Output, word for word, every line from the line with "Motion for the" through the final line of the data below.

===== Data excerpt =====

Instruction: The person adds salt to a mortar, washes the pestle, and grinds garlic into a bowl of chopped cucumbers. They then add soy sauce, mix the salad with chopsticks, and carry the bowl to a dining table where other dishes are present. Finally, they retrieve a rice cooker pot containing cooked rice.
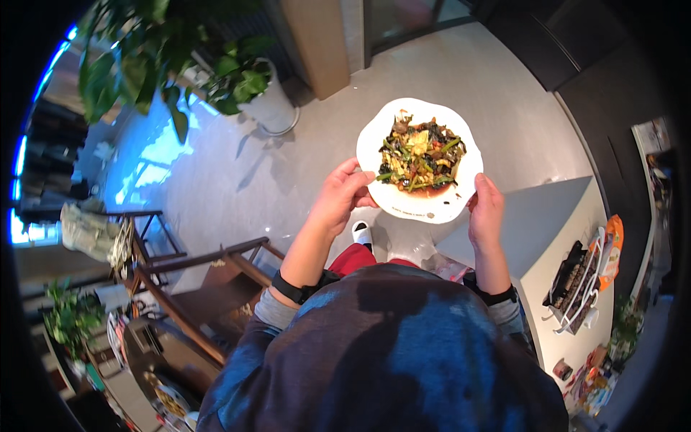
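Between my two hands is a white plate with a wavy rim (378,129), held out in front of me above the floor. My left hand (345,194) grips its lower left edge, thumb on the rim and fingers beneath. On the lower right edge, my right hand (487,208) has its thumb at the rim, its fingers partly hidden. Cooked food (421,154) with egg, dark pieces, green stems and red bits lies on the plate in brown sauce. Some small writing is on the rim nearest me.
Potted plants, one in a white pot (272,105), stand ahead left by a pillar (318,54). Wooden chairs (200,254) and a table with a dish (173,399) are at left. A white counter (550,318) at right bears a bag (575,286) and an orange packet (611,251).
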The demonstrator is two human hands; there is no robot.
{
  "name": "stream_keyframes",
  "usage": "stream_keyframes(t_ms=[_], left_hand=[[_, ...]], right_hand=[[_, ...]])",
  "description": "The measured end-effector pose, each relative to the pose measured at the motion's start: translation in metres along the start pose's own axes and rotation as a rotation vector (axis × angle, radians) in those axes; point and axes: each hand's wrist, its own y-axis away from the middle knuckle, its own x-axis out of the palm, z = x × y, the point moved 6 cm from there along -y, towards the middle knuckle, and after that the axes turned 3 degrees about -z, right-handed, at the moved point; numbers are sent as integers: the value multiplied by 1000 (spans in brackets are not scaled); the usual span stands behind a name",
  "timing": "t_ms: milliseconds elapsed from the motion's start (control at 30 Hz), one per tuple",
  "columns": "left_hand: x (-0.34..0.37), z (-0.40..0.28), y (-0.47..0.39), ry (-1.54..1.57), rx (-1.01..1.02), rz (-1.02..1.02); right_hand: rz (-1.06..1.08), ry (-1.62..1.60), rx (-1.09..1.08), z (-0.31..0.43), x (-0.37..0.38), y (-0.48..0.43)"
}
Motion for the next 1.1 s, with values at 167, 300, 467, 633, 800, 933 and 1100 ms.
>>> stream_keyframes(t_ms=[167, 300, 467, 633, 800, 933, 1100], left_hand=[[44, -38, -85, 71, -22, 188], [45, -35, -124, -18, -119, 175], [62, -40, -205, -48, -141, 188], [71, -77, -296, -139, -78, 102], [103, -134, -361, -33, -15, 45], [139, -168, -428, -12, 23, -30], [179, -187, -534, 38, 49, -42]], right_hand=[[-120, -52, -10, 30, -3, -59], [-154, 1, 20, 26, -10, -81], [-230, 3, 63, 23, -18, -155], [-37, 2, 95, 27, 15, -273], [136, 44, 134, 67, 38, -370], [169, 16, 144, 105, 36, -447], [161, 149, 165, 117, 0, -547]])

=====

## Exercise output
Motion for the next 1.1 s, with values at 167, 300, 467, 633, 800, 933 and 1100 ms.
>>> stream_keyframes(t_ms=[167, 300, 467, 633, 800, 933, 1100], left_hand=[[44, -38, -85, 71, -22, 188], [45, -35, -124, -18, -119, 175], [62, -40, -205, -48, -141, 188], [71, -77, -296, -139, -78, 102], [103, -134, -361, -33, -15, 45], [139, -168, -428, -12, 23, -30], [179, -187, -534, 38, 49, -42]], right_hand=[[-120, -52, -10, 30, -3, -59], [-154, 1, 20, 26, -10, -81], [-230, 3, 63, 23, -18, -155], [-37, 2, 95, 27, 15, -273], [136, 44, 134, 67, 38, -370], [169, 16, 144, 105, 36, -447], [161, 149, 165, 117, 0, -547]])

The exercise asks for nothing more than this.